Where a line below holds the string "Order", count it; then give the total without any other words.

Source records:
────

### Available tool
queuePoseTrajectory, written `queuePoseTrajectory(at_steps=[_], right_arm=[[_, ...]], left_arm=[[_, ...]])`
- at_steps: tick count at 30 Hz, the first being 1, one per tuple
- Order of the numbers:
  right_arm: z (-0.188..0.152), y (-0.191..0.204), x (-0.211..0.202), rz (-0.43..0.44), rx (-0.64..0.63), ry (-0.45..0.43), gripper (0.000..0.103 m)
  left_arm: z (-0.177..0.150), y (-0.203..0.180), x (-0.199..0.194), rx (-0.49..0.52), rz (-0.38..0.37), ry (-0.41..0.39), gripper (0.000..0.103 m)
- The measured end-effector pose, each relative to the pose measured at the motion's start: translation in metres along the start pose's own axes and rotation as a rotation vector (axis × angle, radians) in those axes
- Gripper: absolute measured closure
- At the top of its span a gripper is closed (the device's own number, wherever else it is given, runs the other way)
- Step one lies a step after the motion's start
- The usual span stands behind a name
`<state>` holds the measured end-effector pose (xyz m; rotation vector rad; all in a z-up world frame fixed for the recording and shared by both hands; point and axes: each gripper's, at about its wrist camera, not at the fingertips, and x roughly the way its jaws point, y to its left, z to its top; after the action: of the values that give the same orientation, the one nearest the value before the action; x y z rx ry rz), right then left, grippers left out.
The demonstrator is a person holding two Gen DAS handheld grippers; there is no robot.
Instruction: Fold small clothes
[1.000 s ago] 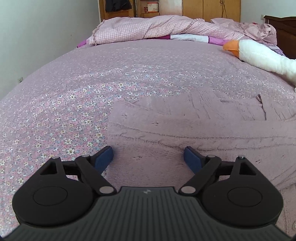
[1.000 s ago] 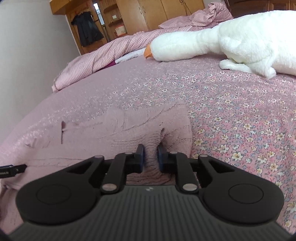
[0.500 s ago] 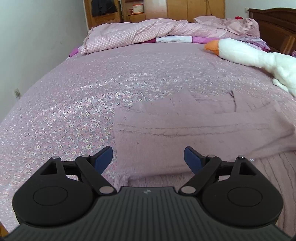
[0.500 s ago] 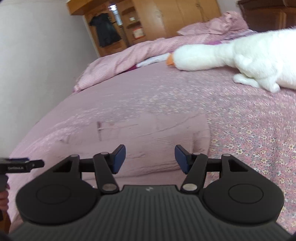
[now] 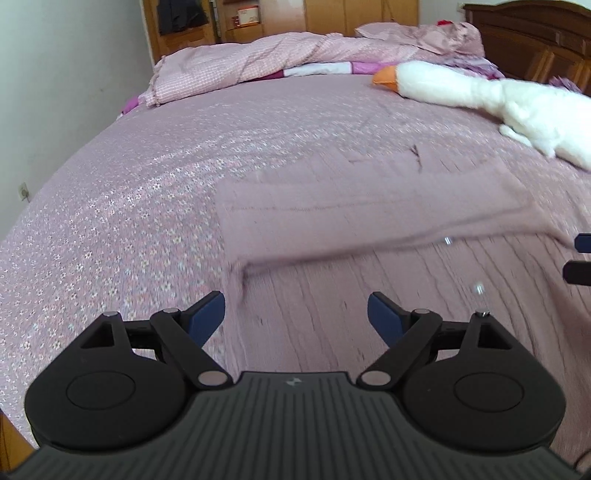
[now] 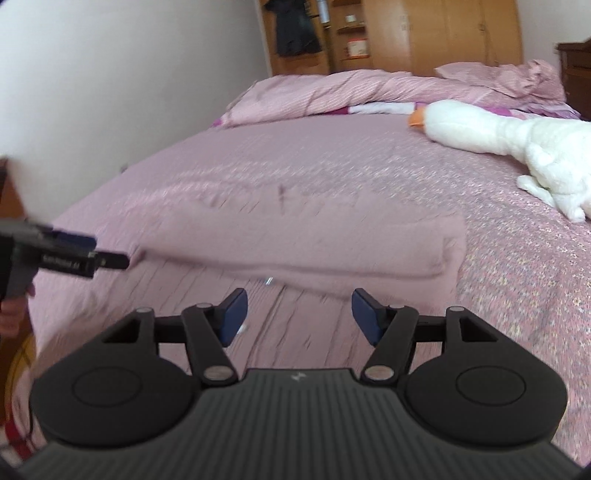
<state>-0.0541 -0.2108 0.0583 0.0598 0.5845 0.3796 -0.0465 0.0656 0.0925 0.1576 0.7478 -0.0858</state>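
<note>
Both grippers have pulled back and up from the pink garment (image 5: pixel 369 221) since a second ago, and the right one has let go of the edge it was pinching. That leaves one fold laid down: the upper layer now sits doubled over the lower part, its folded edge running across the middle of the bed (image 5: pixel 129 184).

On the left, the left gripper (image 5: pixel 297 314) hangs wide open above the near left corner of the cloth, nothing between its jaws. Across to the right, the right gripper (image 6: pixel 299 314) has its jaws opening too, empty, over the near part of the garment. By the look of it, a further fold is probably needed to make it compact.

Flowered mauve bedding covers the bed; a rumpled checked quilt (image 5: pixel 258 62) lies at the far end, wooden cupboards (image 6: pixel 443 33) behind, and a white stuffed goose (image 5: pixel 480 96) lies at the far right.
</note>
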Motion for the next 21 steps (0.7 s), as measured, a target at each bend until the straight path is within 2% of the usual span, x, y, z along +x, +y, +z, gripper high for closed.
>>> queuePoseTrajectory(at_steps=[11, 21], right_arm=[[-0.046, 0.030, -0.015, 0.028, -0.130, 0.134, 0.038], [-0.074, 0.054, -0.032, 0.056, -0.247, 0.220, 0.039]], left_arm=[[-0.052, -0.013, -0.026, 0.082, -0.032, 0.050, 0.014], [-0.089, -0.021, -0.050, 0.238, -0.090, 0.097, 0.013]])
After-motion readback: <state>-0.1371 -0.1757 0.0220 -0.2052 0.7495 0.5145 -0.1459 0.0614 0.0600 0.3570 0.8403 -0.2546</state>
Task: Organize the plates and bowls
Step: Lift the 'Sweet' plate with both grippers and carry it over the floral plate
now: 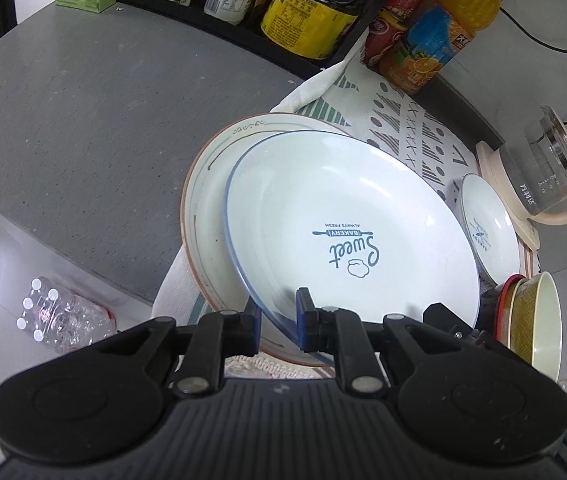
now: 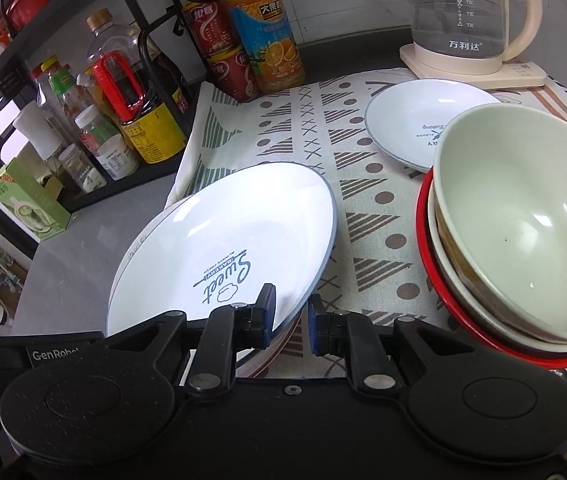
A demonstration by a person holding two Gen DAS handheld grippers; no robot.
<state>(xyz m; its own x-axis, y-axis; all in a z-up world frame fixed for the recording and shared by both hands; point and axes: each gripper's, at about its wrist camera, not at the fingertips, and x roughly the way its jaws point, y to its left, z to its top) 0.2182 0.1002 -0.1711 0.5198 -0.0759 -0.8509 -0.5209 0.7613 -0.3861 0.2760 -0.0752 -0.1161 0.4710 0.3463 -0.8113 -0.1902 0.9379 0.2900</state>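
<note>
L gripper (image 1: 279, 322) pinches the near rim of the Sweet Bakery plate (image 1: 347, 220), tilted over the brown-rim plate (image 1: 203, 200) at its 9 o'clock. R gripper (image 2: 289, 316) straddles the same plate's rim w/ a gap showing, can't tell if it's clamped. Small plate (image 2: 415, 120) at 1 o'clock, bowl stack (image 2: 523, 220) at 3, all on patterned cloth (image 2: 363, 208).

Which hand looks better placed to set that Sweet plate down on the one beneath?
Probably both: the left gripper and right gripper each straddle the Sweet plate's rim, which tilts over the brown-rimmed plate.
</note>
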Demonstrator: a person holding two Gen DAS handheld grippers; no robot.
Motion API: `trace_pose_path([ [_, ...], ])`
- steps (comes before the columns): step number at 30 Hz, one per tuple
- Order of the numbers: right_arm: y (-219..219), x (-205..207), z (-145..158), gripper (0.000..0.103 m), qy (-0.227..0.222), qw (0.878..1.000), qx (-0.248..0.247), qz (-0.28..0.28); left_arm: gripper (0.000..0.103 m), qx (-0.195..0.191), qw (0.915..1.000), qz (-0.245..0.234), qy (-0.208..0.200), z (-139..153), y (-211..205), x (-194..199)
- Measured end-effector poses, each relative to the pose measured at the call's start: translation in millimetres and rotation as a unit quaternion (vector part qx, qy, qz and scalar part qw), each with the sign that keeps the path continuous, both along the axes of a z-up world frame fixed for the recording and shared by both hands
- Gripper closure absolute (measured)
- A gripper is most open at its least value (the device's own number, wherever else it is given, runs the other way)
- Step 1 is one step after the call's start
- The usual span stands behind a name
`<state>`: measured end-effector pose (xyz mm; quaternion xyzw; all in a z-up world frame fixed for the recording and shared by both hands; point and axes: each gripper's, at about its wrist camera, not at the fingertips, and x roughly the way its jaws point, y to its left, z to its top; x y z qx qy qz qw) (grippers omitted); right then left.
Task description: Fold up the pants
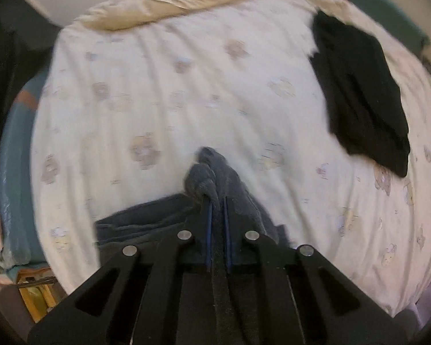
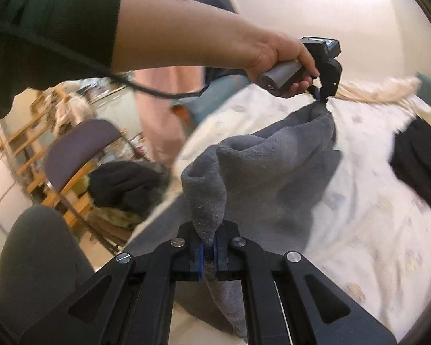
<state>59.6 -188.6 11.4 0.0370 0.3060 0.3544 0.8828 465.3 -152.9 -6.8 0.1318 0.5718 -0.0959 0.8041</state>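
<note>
Bedroom shot, with a bed [image 1: 186,92] under a white sheet with faded little cartoon prints taking up most of both views. Grey pants [image 2: 273,172] are bunched up and lifted over the near edge of the bed, hanging between both hand-held grippers, with part of them lying flat on the sheet [image 1: 135,224] in the left wrist view.

Left hand-held gripper [image 1: 217,201] is clenched on a wad of the pants fabric, which bulges out past its blue pads. In the right wrist view you can see that same gripper [image 2: 320,97] from outside, pointing steeply down with the cloth dangling from its tip, and a hand [image 2: 281,63] wrapped round its grey handle. A dark green sleeve [image 2: 48,28] covers the upper arm, and a cable trails off the handle.

Right hand-held gripper [image 2: 208,247] is also clamped on the pants, a fold of grey sticking up between its pads.

Further out: a black garment [image 1: 362,92] lies on the far right part of the bed, well apart from the pants. A cream blanket [image 1: 163,5] is rolled along the far edge. Off the bed there's a chair [image 2: 80,146] with a purple back, a dark pile of clothes [image 2: 123,184] beside it, and wooden shelving behind, pretty blurry.
</note>
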Motion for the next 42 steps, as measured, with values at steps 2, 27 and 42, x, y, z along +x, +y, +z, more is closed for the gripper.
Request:
trace_pose_path([
  [2, 30, 2, 4, 0.1, -0.005, 0.999, -0.015, 0.04, 0.1, -0.005, 0.9994, 0.017, -0.028, 12, 40, -2],
  [27, 110, 19, -92, 0.1, 0.111, 0.981, -0.095, 0.124, 0.043, -0.178, 0.9757, 0.117, 0.052, -146, 169, -23],
  [42, 109, 17, -92, 0.1, 0.111, 0.983, -0.091, 0.113, 0.066, -0.143, 0.9842, 0.083, 0.063, -150, 142, -19],
])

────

Response to the exercise:
2